Like so many people, my first introduction to crime fiction was Agatha Christie, although I must confess that I can’t remember much about those early readings. Later, as a teenager, I really got into thrillers – Desmond Bagley, Alistair Maclean, Dick Francis. When I headed off to university, reading crime and thrillers stayed with me as a pleasure, but the idea of ‘crime fiction studies’, or studying crime fiction, just wasn’t an option. It was hard enough to find women writers, let alone popular fiction, on the undergraduate syllabus. But when I came to start a PhD on women writers’ responses to the Second World War, I picked up Dorothy L. Sayers – paying attention to the way her preoccupations changed and her fiction in some sense anticipated the conflict.

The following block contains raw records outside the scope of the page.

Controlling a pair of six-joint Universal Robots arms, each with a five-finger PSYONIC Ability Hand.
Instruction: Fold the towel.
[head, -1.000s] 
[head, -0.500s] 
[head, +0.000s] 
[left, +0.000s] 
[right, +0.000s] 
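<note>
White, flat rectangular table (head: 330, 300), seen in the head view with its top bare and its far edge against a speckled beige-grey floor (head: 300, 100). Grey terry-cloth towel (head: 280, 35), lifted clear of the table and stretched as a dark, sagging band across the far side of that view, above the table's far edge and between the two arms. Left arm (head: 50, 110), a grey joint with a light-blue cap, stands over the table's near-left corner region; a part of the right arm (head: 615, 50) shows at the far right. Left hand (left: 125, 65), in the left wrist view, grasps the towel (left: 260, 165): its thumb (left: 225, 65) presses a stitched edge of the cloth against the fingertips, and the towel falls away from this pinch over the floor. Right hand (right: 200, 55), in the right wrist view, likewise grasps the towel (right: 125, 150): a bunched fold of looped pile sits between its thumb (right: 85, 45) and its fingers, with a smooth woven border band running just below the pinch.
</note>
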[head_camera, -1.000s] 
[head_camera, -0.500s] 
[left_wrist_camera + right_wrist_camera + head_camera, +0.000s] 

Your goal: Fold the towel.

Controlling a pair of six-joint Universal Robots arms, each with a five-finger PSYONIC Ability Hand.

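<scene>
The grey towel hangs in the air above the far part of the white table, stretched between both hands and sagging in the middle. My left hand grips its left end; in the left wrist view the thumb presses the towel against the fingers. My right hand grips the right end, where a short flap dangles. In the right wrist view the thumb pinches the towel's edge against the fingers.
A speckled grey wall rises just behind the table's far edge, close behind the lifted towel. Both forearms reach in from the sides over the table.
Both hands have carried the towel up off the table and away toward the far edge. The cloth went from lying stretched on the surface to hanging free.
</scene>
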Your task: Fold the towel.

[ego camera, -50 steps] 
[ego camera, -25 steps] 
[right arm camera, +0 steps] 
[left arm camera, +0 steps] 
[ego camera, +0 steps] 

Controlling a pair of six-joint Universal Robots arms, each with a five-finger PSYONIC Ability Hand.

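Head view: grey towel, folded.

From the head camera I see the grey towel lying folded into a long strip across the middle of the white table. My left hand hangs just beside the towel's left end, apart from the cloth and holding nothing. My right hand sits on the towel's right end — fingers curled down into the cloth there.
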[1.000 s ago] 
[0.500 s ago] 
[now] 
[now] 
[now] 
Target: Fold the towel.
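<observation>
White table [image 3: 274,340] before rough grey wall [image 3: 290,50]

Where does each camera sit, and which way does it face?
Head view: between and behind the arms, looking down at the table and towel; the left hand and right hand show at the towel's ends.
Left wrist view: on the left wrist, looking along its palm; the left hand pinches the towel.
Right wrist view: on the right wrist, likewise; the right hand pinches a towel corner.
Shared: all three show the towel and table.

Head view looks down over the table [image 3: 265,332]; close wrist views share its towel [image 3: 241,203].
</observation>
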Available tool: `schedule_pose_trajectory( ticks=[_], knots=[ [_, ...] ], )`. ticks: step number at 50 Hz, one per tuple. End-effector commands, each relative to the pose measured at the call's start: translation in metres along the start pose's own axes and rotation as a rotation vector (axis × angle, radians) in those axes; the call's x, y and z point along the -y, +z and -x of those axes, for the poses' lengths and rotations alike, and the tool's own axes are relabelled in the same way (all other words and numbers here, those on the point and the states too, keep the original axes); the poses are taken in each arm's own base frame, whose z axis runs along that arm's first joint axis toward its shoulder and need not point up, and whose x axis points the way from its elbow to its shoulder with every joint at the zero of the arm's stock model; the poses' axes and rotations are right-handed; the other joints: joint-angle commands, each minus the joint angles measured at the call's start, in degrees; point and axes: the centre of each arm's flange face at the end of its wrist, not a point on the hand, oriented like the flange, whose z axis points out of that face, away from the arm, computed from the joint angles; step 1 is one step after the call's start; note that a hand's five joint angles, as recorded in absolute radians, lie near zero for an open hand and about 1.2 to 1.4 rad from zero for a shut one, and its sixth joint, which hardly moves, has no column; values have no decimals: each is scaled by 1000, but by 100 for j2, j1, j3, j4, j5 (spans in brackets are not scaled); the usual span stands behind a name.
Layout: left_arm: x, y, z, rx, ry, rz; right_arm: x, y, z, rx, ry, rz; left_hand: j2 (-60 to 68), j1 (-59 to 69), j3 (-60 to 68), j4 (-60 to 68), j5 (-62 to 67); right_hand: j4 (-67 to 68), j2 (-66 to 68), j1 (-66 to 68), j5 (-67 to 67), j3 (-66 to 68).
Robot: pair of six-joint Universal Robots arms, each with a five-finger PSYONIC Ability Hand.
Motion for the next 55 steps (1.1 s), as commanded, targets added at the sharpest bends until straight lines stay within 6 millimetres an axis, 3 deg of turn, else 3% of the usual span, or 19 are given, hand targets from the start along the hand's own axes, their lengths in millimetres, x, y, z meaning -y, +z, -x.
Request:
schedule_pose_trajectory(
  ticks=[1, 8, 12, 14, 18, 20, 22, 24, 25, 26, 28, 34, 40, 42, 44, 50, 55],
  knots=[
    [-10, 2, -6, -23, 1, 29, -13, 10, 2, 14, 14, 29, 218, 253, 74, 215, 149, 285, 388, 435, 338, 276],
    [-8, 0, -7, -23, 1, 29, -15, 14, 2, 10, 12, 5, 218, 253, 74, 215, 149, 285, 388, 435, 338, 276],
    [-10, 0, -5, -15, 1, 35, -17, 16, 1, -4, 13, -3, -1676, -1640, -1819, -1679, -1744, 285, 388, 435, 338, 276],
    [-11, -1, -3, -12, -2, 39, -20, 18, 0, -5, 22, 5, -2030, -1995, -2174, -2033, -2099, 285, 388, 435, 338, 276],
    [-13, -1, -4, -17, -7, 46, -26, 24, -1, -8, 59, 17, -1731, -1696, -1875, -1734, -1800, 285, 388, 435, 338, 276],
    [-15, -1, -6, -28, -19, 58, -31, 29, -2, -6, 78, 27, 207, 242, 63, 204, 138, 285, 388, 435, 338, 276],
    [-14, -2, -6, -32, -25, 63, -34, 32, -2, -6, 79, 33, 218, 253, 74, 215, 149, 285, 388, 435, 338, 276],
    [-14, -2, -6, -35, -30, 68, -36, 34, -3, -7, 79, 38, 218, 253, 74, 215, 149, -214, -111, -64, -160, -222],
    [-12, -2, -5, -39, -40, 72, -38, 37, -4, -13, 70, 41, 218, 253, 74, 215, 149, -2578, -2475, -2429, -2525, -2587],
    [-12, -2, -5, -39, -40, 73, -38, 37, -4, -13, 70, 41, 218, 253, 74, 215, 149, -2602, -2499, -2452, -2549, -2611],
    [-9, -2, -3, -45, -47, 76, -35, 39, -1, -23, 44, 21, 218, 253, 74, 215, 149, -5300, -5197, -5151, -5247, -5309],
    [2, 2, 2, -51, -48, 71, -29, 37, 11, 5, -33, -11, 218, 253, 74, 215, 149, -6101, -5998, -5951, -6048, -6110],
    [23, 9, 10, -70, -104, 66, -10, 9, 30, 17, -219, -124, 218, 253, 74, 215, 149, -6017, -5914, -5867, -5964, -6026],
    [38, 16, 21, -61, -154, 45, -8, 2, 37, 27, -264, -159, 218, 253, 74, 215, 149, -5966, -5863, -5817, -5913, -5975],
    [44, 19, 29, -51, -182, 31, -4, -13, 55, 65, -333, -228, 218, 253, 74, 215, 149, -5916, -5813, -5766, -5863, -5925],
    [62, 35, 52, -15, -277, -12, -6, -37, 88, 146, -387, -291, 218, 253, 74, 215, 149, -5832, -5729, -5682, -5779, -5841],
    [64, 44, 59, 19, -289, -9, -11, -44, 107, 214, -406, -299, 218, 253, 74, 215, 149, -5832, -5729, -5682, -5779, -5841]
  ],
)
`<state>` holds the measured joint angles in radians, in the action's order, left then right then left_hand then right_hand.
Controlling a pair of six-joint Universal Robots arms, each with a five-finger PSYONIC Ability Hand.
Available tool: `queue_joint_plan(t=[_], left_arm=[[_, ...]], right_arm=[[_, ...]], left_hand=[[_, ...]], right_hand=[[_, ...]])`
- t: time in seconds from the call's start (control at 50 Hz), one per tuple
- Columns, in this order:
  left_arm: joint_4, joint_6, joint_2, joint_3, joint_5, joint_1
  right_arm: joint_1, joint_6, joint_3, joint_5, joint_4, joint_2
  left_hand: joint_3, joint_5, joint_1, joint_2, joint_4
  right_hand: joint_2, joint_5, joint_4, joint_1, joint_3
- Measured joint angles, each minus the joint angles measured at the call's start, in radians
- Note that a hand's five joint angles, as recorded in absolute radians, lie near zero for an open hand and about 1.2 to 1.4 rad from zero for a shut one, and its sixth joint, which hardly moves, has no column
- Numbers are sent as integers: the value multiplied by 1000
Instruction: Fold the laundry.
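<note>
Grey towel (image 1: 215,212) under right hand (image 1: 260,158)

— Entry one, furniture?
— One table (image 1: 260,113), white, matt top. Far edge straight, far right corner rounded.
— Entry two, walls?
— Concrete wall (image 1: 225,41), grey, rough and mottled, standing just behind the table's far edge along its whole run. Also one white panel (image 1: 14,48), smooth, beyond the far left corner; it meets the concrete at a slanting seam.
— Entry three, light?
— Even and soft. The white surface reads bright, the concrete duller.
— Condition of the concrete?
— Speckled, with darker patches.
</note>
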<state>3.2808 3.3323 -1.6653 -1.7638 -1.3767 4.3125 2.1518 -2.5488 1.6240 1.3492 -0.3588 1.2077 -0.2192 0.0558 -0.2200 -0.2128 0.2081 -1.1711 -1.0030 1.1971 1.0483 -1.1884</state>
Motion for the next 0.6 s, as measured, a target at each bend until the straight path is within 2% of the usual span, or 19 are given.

It was such a pleasure to work with her texts and to start reading the growing critical literature on crime fiction – but it also seemed important to read Sayers outside the framework of genre, and to set her work alongside other women writers of the period, be they modernist or middlebrow. As a result, I ended up with a thesis that ran the gamut from Sayers to Woolf. Emerging the other side of the PhD, though, I felt liberated (who doesn’t?!): I wanted to have a break from thinking about war and felt free now to engage more directly with the crime genre. So that’s when it all came full circle, and I found myself writing about Agatha Christie, gender, sexuality, bodies and the development of the genre across the twentieth century.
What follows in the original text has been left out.